Why is it not possible to search through text file contents encoded in UTF-16?

Question

I understand that e.g. catfish and gnome-search-utils both can search inside file contents that are UTF-8 encoded. To be able to search for words or numbers within text files one would have to convert them via iconv into UTF-8 first.

If the file is known, text editors like gedit or mousepad have no trouble with UTF-16.

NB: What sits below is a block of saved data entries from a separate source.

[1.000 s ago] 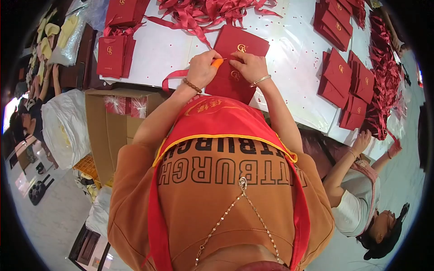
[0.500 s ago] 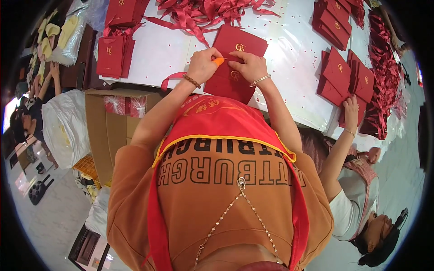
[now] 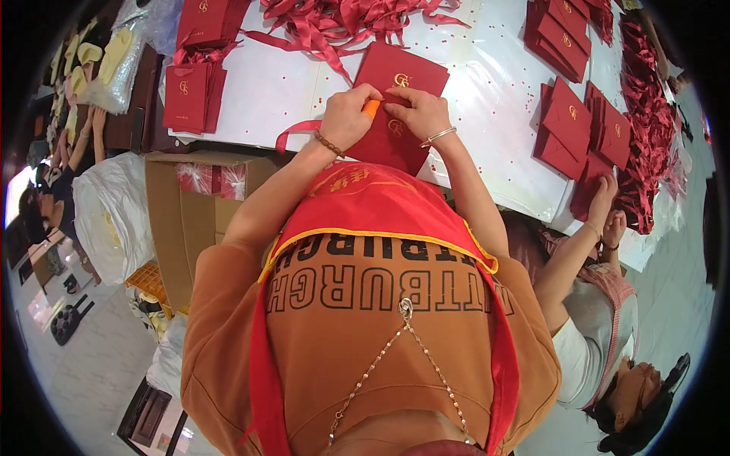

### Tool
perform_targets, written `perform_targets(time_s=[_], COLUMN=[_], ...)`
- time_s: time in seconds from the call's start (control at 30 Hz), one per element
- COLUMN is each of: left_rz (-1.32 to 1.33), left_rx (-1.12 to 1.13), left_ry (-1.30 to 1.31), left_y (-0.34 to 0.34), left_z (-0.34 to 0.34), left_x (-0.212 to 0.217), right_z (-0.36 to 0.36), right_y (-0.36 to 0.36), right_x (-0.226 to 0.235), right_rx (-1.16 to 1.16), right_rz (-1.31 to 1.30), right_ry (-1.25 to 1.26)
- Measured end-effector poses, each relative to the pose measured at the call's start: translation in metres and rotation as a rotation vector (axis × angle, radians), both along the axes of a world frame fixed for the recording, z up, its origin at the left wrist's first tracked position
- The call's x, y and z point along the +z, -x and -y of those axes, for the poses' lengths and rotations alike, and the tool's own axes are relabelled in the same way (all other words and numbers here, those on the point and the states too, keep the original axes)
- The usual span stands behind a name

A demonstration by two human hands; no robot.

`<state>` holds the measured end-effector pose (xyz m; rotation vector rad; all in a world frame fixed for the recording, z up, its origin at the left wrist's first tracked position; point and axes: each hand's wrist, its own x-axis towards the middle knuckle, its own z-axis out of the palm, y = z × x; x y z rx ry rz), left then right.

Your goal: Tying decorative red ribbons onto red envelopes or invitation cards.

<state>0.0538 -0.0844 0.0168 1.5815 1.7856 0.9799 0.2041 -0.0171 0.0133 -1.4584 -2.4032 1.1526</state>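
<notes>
white table (image 3: pixel 289 83) fills the upper frame. loose red ribbons (image 3: pixel 342 23) heaped at top centre; flat red paper bags (image 3: pixel 566 121) stacked upper right, more at upper left, so judged mid-batch with many left. open cardboard box (image 3: pixel 182 220) at centre left. red paper bag (image 3: pixel 391 106) lies at the table's near edge, upper centre, under both hands. left hand (image 3: pixel 344 118) closed, pinching a small orange tool (image 3: pixel 370 108); right hand (image 3: pixel 418 112) fingers bent, pressing the bag. red ribbon (image 3: pixel 293 129) loops off its left side, apparently not yet fully fitted.

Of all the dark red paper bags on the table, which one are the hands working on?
The red bag at the near table edge, directly under both hands; the other bags lie in untouched stacks at the left and right.
</notes>
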Motion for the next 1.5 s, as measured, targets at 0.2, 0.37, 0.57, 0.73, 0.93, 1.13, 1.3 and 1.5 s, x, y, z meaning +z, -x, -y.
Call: perform_targets(time_s=[0.2, 0.37, 0.57, 0.73, 0.93, 1.13, 1.3, 1.5], left_rz=[-0.117, -0.341, -0.518, -0.597, 0.353, 0.144, 0.046, -0.259], left_rx=[-0.028, -0.122, -0.176, -0.210, -0.145, -0.320, -0.689, -0.707], left_ry=[-0.080, -0.146, -0.073, -0.027, 0.430, 0.317, 0.510, 0.401], left_y=[-0.002, -0.007, -0.008, -0.015, 0.017, 0.049, 0.050, 0.039], left_z=[0.000, -0.008, -0.011, -0.015, -0.030, -0.071, -0.086, -0.086], left_x=[-0.003, -0.001, 0.003, 0.012, 0.003, 0.022, 0.016, 0.012], right_z=[0.001, 0.005, 0.004, 0.007, 0.008, 0.013, 0.011, 0.001], right_y=[0.002, 0.002, 0.005, 0.004, -0.001, -0.004, -0.008, -0.010], right_x=[-0.001, 0.001, 0.003, 0.001, -0.011, -0.008, -0.016, -0.027], right_rx=[0.019, 0.020, -0.028, -0.034, -0.106, -0.037, -0.087, -0.161], right_rz=[0.010, -0.013, -0.008, -0.042, -0.277, -0.324, -0.370, -0.449], right_ry=[-0.007, -0.082, -0.020, -0.067, -0.009, -0.227, -0.064, 0.074])
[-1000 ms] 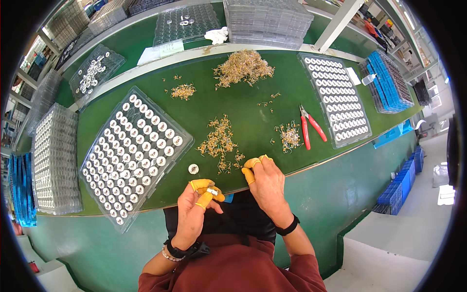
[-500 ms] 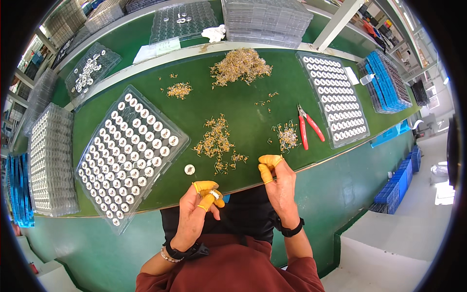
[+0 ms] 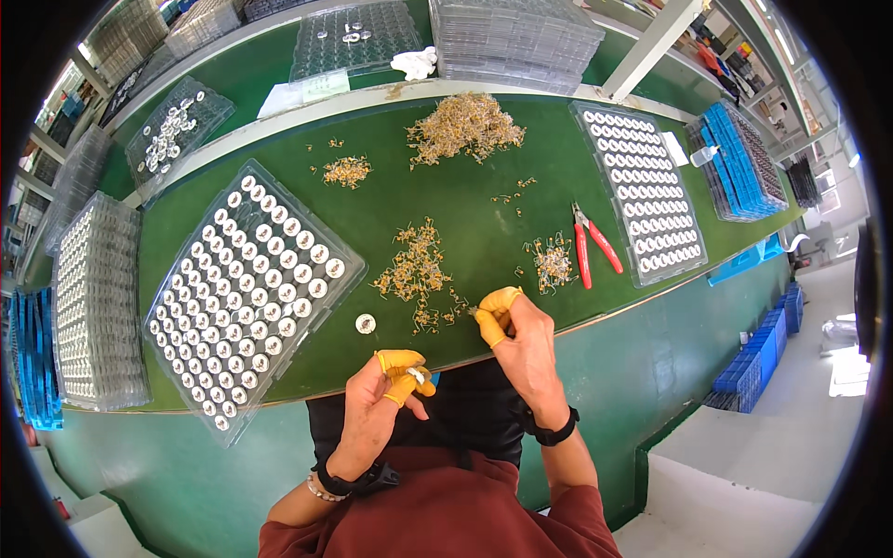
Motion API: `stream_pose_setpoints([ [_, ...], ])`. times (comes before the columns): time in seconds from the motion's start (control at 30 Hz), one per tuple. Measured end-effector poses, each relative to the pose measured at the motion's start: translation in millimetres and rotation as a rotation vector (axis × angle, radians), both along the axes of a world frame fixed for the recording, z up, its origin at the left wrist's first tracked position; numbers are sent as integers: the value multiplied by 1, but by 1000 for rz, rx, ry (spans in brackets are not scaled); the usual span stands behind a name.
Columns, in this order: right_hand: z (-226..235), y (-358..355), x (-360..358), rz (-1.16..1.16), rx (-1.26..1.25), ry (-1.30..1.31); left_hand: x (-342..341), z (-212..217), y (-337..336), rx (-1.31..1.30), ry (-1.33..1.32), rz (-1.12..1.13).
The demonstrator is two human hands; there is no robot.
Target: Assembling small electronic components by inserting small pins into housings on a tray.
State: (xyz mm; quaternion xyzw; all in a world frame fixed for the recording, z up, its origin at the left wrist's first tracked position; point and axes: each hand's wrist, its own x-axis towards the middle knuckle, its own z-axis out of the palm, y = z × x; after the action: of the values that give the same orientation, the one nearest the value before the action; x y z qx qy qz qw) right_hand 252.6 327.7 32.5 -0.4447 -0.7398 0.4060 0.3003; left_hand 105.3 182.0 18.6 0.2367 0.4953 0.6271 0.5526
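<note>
Two hands: both with yellow finger cots, at the near edge of the green bench (image 3: 279,363).
Left hand (image 3: 377,409): fingertips pinched on a small part (image 3: 417,376), held off the bench edge.
Right hand (image 3: 523,342): fingertips closed on a tiny piece (image 3: 473,311), at the bench surface.
Beyond the right grip: loose leads (image 3: 414,270), just ahead.
Left of both grips: white ring (image 3: 365,323), then tray (image 3: 244,288) of rings.
Right of the right grip: red pliers (image 3: 592,244), lying untouched.

Single head-worn fisheye looks steeply down, close over the green workbench (image 3: 279,158).
</note>
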Motion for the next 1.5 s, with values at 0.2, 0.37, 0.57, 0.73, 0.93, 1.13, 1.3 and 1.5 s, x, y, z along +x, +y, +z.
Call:
stream_pose_setpoints([
  [0.2,-12,-6,21,31,474,-295,3,0,3,-32,-9,-4],
  [0.37,-14,-9,35,23,481,-267,3,-3,1,-38,-14,6],
  [0.57,-10,-9,24,56,548,-274,7,-2,2,-28,-23,2],
  [0.73,-15,1,10,87,569,-358,9,-3,2,-39,5,1],
  [0.93,3,7,5,28,277,58,7,-4,0,-33,-27,-4],
  [1.13,-7,7,23,-72,275,109,6,-5,3,-46,-15,16],
  [1.3,-14,11,18,-73,385,-54,8,-4,3,-48,-14,13],
  [1.5,-14,17,-1,67,586,-328,5,-4,0,-51,-15,-1],
])
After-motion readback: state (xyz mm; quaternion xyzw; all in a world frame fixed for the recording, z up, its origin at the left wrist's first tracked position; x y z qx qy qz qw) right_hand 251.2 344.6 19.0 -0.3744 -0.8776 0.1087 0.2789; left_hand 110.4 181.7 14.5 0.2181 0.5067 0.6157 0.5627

Why is there no search tool (GUI or command-line) with any of the Linux distributions that can handle UTF-16 encoded txt files?

I'm on Xubuntu.

ripgrep 0.5.0 supports UTF-16, but (rant) it is a terrible encoding that should never be used, as 1) a UTF-16 string cannot be a C string if it contains any ASCII characters, 2) It is just as much a variable-width encoding as UTF-8, 3) Many tools choke on the BOM, but it is necessary to disambiguate endianness — Fox, May 09 '17 at 15:52
@Fox -- you would no more encode a user string in UTF-16 in C, than you would encode them in UTF-8. C only handles ASCII, and you need library functions to convert strings to(or from) UTF-8 OR UTF-16. However, I tend to agree UTF-16 is icky -- especially since it's often UCS-2 in disguise (no BOM, only supports up to Unicode-2) -- especially when talking about WindowsOS files (log files, reg files, may not have BOMs for example). — Astara, Aug 25 '17 at 02:20
@Astara My statement about C-strings was a quick summary of: if a character is in the subset of Unicode that overlaps with ASCII, its encoding in UTF-16 (or UCS-2) contains a null-byte. The only character containing a null-byte in UTF-8 is NUL itself. This means that you can use functions from the standard C library to read, write, copy, etc. UTF-8 strings, but not UTF-16. You won't get proper change-case support, of course, but the basics are free. In any case, this appears to be a digression from a digression — Fox, Aug 25 '17 at 02:38
@Fox - updating my comment: C supports characters since C90 (see https://en.wikipedia.org/wiki/C_string_handling), which includes the wchar type which supports 32-bit characters -- more than enough for UCS-2. The main problems with UTF-16 are similar to UTF-8 in that, like UTF-8, characters use a variable number of bytes (UTF-8: 1-4 bytes, UTF-16: 2-4 bytes). UCS-2 was limited to 16 bits and only supported up to, I believe, unicode-2.0. — Astara, Sep 03 '17 at 20:33
@Fox it's because you use the wrong element type for the string. An array of wchar_t must be used for a C string encoded in UTF-16. It's just that C doesn't have good Unicode support because it's too old. Things are better in C++ because of templates and any types of strings can be used. Besides, string length can be taken in O(n) — phuclv, Jan 18 '19 at 15:20

score 6 · Accepted Answer · answered May 09 '17 at 17:56

6

UTF-16 (or UCS-2) is highly unfriendly for the null-terminated strings used by the C standard library and the POSIX ABI. For example, command line arguments are terminated by NULs (bytes with value zero), and any UTF-16 character with numerical value < 256 contains a zero byte, so any strings of the usual English letters would be impossible to represent in UTF-16 on a command line argument.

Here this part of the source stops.